*Exercise objective*:
For the records that follow, please set down exactly the lines between the one holding "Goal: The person" and the one holding "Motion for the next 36", inclusive, and only those.

*Source material*:
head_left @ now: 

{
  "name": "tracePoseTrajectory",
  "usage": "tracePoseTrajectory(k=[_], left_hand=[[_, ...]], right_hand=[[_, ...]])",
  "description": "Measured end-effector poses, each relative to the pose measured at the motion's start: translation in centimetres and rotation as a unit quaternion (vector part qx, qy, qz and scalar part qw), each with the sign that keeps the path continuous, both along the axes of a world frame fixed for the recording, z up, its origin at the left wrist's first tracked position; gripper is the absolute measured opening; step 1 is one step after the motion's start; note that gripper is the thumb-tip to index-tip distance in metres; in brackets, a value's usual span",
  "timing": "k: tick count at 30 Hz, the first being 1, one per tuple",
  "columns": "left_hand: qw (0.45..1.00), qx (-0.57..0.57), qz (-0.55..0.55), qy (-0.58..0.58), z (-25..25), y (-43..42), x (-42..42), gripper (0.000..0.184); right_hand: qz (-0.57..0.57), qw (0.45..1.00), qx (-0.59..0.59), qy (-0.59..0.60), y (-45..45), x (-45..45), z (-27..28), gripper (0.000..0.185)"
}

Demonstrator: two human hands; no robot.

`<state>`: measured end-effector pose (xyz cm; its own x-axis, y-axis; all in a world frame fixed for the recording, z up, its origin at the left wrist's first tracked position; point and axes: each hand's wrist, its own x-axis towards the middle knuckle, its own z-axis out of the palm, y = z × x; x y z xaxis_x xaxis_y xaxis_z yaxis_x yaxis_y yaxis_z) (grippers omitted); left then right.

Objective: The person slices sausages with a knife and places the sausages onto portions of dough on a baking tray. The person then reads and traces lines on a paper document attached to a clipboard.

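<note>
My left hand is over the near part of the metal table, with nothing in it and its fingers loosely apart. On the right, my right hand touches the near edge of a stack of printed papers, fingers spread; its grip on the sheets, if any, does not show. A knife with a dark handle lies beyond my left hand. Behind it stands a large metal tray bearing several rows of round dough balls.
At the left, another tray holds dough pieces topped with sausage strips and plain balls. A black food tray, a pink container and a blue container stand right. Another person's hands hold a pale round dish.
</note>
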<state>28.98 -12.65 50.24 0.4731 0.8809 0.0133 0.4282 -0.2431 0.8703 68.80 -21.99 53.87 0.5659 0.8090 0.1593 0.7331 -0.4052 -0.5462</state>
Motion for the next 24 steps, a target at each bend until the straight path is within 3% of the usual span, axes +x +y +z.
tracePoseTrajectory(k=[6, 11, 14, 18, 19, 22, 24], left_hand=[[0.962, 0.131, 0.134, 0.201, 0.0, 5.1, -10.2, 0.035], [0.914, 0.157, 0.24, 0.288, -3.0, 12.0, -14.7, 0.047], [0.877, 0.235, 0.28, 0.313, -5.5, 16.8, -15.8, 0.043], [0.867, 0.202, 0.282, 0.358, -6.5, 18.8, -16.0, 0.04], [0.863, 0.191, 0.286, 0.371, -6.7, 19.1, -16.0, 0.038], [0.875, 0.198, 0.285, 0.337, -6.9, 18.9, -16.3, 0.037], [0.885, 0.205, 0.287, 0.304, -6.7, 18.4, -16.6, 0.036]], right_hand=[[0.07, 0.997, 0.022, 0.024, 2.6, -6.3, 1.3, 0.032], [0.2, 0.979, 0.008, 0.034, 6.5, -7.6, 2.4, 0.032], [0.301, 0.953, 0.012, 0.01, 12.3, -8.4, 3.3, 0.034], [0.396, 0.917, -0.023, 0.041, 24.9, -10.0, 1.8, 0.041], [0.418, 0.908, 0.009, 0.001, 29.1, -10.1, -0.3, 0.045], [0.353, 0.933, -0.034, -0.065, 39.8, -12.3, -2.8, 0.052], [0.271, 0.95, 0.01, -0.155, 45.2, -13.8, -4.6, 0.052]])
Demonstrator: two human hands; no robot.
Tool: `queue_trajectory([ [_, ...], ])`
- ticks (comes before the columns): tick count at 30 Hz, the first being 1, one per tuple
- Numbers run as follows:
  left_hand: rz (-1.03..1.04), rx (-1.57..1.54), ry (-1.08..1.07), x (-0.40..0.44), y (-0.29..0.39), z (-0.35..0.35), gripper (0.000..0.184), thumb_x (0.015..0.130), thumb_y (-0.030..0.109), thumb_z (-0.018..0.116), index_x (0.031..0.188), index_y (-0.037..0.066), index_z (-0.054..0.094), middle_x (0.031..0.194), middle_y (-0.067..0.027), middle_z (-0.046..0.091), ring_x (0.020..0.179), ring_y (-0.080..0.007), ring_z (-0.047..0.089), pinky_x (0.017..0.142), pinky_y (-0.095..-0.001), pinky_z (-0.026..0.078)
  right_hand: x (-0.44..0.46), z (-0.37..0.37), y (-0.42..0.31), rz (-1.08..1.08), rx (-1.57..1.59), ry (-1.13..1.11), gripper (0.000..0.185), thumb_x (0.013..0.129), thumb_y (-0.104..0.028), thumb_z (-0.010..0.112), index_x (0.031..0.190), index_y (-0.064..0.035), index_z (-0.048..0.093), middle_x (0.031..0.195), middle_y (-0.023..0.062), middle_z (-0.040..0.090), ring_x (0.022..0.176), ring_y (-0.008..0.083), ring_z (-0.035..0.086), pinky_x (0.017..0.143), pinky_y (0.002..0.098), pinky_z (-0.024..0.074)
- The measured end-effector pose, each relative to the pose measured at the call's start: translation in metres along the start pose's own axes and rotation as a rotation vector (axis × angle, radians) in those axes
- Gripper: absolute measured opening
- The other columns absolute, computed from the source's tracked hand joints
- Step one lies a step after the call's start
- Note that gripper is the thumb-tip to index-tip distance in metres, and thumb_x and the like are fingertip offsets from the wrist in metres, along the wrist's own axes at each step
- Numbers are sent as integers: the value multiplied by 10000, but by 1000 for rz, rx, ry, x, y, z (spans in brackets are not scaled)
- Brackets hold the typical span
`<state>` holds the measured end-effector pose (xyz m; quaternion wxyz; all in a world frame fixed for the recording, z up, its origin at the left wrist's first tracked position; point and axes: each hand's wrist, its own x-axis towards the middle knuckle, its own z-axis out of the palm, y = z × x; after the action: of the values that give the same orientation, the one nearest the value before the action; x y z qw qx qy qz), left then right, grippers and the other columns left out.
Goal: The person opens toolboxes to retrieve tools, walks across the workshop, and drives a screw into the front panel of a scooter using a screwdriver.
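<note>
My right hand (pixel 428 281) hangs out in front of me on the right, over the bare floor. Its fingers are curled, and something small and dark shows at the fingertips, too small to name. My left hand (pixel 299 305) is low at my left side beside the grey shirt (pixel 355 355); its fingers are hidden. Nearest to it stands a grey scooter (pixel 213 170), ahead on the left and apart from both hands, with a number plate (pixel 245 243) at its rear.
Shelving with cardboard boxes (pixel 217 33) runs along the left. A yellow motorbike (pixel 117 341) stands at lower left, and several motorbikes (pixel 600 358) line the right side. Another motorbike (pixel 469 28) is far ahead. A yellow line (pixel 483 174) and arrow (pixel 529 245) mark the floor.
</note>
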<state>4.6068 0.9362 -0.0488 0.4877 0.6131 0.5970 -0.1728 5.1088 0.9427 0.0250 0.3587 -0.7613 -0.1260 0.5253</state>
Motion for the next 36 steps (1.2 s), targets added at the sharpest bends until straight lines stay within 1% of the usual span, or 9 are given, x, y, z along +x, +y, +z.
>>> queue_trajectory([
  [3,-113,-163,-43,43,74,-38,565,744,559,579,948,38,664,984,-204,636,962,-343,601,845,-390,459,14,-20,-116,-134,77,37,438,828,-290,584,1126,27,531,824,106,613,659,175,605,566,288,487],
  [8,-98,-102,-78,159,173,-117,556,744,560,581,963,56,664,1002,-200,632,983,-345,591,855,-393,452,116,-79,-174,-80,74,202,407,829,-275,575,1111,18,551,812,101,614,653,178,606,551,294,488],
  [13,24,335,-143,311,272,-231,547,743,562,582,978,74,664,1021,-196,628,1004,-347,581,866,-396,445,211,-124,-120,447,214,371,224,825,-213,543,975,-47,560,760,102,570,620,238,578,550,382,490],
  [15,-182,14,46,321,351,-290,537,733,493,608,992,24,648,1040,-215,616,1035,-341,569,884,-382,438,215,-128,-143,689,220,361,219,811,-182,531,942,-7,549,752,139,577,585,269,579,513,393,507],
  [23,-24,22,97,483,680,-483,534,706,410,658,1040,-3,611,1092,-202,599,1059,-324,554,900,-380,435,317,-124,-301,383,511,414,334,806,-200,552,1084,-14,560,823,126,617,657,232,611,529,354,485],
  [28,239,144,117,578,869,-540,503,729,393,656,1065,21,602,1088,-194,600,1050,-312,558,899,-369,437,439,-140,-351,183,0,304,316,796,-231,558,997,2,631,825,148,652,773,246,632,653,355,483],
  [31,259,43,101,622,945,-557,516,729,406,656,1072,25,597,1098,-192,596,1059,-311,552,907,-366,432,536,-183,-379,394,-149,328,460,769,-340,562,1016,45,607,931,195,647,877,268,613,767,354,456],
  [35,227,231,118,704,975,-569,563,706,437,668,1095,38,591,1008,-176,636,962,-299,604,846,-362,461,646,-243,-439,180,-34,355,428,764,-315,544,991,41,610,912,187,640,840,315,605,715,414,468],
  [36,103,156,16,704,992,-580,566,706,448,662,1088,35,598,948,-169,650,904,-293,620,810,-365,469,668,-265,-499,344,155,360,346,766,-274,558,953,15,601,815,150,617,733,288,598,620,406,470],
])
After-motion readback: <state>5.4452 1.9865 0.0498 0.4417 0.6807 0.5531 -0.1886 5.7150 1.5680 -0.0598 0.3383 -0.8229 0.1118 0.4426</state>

*Answer space*:
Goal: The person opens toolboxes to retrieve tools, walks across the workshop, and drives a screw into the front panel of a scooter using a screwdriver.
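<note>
My right hand (pixel 428 281) hangs out in front of me on the right, over the bare floor. Its fingers are curled, and something small and dark shows at the fingertips, too small to name. My left hand (pixel 299 305) is low at my left side beside the grey shirt (pixel 355 355); its fingers are hidden. Nearest to it stands a grey scooter (pixel 213 170), ahead on the left and apart from both hands, with a number plate (pixel 245 243) at its rear.
Shelving with cardboard boxes (pixel 217 33) runs along the left. A yellow motorbike (pixel 117 341) stands at lower left, and several motorbikes (pixel 600 358) line the right side. Another motorbike (pixel 469 28) is far ahead. A yellow line (pixel 483 174) and arrow (pixel 529 245) mark the floor.
</note>
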<state>4.6068 0.9362 -0.0488 0.4877 0.6131 0.5970 -0.1728 5.1088 0.9427 0.0250 0.3587 -0.7613 -0.1260 0.5253</state>
Motion for the next 36 steps (1.2 s), targets added at the sharpest bends until straight lines stay within 1% of the usual span, or 9 are given, x, y, z along +x, +y, +z.

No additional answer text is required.